**What to produce:** Copy each line from the entries that the word "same" appears in.

·····

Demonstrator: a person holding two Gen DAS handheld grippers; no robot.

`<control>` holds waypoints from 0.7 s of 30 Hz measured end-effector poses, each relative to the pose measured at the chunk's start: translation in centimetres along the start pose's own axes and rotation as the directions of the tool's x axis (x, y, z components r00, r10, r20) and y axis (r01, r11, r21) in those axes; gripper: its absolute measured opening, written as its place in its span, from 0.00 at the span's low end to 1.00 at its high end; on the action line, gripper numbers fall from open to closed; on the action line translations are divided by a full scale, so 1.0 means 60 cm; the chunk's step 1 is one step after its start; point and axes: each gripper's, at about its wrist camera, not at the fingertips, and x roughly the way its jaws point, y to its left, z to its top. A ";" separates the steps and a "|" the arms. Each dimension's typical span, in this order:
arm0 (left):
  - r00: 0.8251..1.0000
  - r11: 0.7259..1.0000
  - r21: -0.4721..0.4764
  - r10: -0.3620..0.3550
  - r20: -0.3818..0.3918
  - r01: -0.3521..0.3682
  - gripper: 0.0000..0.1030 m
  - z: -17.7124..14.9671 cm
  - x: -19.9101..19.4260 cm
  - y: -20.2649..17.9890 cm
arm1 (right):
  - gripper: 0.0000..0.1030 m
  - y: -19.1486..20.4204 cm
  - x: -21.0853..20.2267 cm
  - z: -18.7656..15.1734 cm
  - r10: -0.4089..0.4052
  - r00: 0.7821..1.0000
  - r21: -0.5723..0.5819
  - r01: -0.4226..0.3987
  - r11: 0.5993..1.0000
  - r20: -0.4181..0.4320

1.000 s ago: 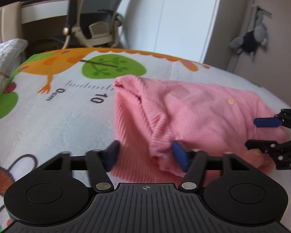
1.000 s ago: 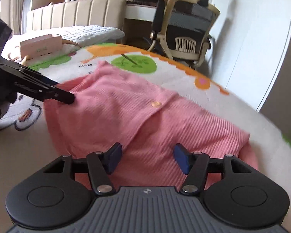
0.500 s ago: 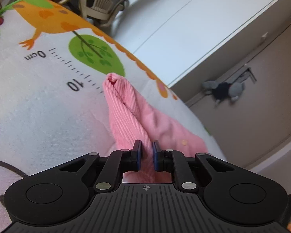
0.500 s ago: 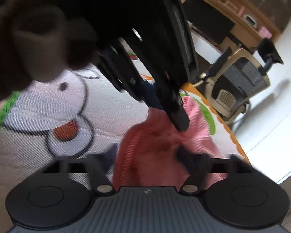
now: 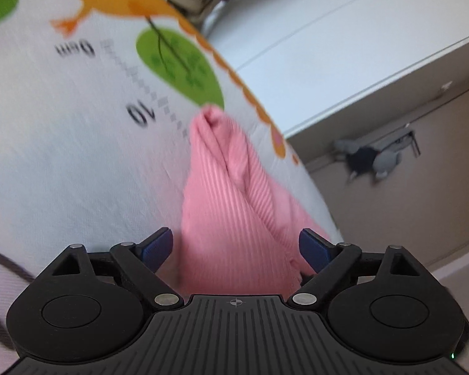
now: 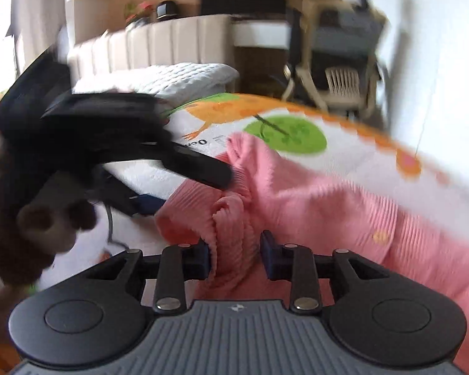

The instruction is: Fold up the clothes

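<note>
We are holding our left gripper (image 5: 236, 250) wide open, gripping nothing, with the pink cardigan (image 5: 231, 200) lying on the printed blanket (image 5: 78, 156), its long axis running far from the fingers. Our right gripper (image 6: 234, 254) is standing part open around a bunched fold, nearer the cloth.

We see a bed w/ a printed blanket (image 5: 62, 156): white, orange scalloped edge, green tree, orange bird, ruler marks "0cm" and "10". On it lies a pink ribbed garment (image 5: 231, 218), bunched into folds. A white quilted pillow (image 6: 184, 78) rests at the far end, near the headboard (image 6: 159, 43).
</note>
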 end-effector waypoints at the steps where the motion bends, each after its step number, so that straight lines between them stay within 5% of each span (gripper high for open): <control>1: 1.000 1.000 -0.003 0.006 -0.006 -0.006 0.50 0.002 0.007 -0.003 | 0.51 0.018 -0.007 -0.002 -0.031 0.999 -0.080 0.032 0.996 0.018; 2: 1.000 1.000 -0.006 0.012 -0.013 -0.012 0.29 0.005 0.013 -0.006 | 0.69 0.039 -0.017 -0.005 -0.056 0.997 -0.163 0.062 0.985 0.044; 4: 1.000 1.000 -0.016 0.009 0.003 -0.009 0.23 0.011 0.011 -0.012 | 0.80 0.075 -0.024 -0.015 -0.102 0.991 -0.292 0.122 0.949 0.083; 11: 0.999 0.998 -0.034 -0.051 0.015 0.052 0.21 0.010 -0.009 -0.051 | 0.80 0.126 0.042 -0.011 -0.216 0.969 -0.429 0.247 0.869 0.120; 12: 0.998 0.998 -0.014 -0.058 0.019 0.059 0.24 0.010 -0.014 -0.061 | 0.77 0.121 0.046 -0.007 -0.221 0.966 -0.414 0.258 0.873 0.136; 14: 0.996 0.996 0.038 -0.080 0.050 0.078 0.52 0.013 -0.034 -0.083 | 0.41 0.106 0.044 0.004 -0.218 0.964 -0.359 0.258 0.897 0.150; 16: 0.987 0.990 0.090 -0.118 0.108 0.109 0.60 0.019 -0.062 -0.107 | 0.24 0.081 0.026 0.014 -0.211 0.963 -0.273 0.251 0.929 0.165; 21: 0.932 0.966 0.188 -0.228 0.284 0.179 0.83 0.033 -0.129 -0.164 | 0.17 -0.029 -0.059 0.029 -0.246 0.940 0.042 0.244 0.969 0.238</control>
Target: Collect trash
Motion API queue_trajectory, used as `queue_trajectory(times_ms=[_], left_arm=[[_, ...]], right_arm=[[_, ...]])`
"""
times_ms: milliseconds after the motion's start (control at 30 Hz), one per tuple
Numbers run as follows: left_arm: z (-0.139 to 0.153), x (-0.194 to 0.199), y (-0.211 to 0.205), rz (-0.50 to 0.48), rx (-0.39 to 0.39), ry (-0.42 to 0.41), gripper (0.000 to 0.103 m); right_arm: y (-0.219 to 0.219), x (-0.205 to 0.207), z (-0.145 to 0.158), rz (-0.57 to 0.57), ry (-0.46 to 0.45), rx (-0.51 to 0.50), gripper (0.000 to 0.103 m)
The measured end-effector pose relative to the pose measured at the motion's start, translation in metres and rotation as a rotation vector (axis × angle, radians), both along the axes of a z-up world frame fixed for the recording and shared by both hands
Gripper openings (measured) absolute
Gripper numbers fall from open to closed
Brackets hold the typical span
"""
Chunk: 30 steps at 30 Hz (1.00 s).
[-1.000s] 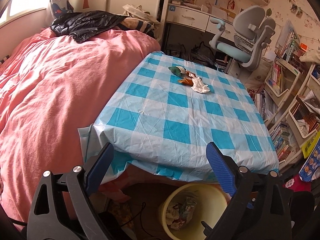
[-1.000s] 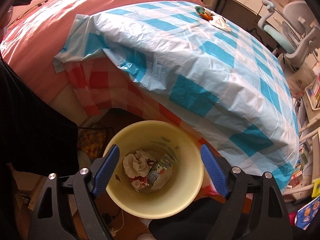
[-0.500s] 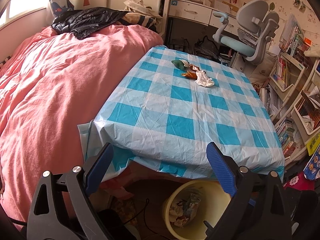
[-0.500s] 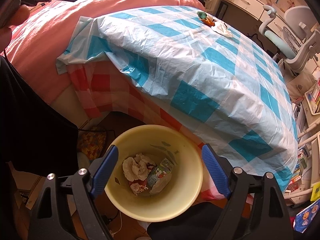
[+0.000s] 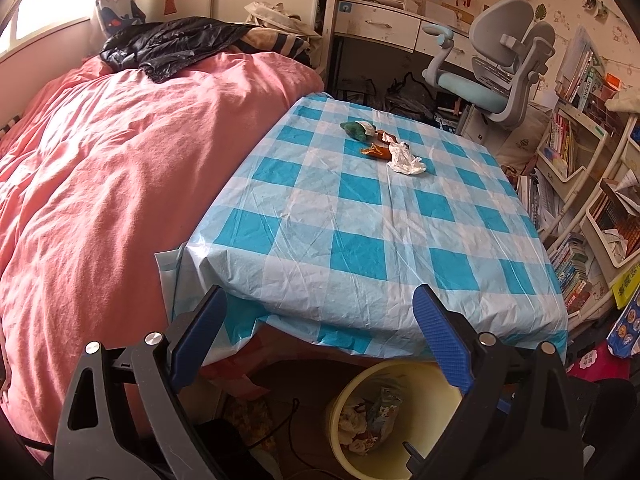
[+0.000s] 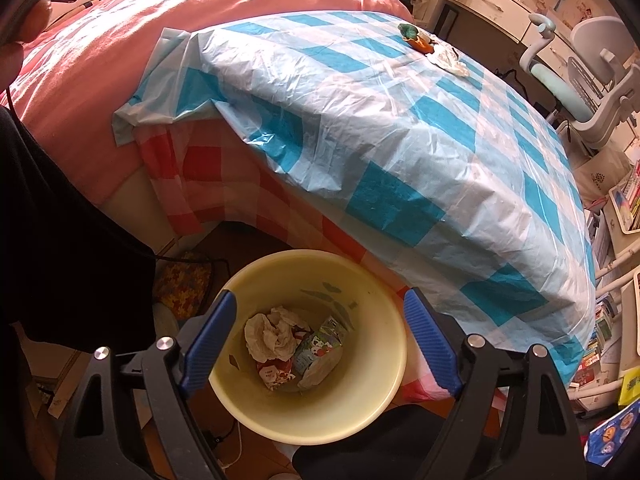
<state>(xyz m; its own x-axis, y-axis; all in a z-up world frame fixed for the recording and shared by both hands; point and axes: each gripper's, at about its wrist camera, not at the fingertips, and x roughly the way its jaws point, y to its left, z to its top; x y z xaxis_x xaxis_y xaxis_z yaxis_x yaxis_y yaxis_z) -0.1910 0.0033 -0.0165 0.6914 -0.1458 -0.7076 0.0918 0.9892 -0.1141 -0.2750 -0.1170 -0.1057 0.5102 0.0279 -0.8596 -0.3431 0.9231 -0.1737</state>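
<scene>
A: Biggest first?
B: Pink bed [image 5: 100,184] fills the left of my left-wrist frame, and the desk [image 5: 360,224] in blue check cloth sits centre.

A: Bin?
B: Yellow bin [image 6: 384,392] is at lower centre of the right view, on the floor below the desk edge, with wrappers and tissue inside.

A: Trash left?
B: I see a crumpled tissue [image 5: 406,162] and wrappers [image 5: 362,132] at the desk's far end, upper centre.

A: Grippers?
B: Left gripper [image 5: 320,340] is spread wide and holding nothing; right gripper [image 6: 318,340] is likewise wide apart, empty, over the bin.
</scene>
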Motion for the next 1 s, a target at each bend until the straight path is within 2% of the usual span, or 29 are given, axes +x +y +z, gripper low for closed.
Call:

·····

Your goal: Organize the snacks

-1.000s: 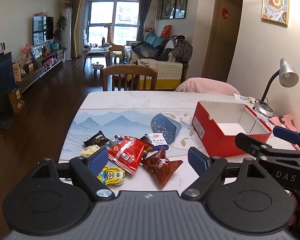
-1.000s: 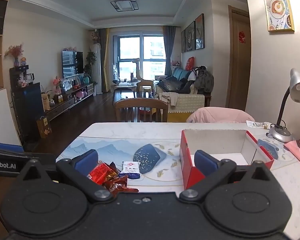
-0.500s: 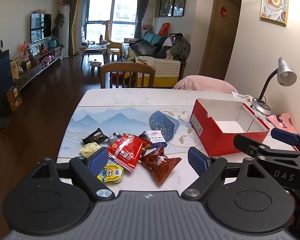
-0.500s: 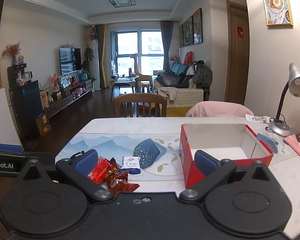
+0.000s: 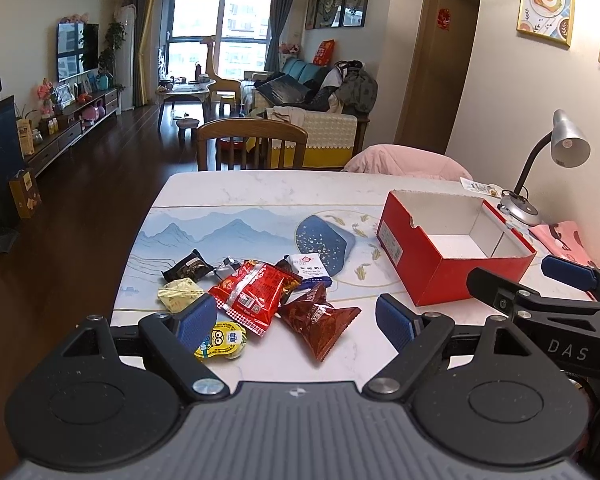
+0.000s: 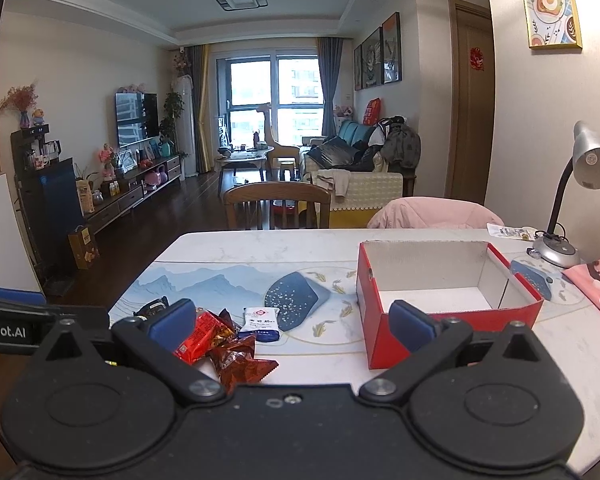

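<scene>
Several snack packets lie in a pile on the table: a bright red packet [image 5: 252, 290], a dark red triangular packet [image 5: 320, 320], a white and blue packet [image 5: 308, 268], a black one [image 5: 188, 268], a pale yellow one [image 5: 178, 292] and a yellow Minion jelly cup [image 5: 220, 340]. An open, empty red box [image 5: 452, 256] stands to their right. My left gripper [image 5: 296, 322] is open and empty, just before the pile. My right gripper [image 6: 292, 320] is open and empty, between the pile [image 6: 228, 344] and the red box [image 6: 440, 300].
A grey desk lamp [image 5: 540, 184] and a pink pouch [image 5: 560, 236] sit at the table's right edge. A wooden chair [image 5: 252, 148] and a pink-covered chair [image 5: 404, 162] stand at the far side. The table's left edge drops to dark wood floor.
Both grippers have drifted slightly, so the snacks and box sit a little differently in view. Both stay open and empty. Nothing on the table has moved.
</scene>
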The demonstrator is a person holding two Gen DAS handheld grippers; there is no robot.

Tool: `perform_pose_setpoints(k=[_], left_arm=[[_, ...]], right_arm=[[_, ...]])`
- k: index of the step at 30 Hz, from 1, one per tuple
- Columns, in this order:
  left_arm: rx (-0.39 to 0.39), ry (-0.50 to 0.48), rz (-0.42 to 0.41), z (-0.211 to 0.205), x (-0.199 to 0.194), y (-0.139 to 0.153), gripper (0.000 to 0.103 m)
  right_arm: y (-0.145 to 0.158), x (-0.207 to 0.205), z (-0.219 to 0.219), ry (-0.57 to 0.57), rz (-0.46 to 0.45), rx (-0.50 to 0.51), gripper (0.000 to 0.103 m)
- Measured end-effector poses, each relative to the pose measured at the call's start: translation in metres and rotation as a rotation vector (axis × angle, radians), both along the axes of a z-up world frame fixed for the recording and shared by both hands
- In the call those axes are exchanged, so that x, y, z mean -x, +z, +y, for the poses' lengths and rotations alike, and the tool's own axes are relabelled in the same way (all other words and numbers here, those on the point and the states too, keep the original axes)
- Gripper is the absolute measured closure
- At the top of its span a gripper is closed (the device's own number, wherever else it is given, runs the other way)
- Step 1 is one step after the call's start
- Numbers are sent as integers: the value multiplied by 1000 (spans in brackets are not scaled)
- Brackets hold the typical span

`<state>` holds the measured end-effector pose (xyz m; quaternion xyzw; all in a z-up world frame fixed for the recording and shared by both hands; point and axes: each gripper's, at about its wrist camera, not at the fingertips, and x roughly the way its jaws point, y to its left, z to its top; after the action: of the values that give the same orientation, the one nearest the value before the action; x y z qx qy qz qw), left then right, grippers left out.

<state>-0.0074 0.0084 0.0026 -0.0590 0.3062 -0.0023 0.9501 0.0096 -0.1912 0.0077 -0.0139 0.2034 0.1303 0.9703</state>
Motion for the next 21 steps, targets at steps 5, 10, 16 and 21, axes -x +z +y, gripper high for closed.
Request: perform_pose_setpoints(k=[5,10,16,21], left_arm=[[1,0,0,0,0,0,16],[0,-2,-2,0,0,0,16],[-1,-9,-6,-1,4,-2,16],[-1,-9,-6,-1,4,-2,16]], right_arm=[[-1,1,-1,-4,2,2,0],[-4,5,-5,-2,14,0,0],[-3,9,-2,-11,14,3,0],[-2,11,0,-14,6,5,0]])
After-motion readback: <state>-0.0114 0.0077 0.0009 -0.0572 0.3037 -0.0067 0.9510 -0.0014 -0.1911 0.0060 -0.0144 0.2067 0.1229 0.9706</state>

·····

**Problem solution:**
- In the call those axes are exchanged, so that x, y, z mean -x, +z, +y, for the poses' lengths and rotations alike, and the tool's own axes are relabelled in the same way (all other words and numbers here, those on the point and the states too, keep the original axes)
`<state>` holds the measured end-effector pose (xyz m; quaternion xyzw; all in a z-up world frame fixed for the recording and shared by both hands; point and axes: each gripper's, at about its wrist camera, not at the fingertips, and x roughly the way its jaws point, y to its left, z to its top; after the action: of the values that give the same orientation, the one nearest the value before the action; x y z qx qy qz qw), left then right, grippers left out.

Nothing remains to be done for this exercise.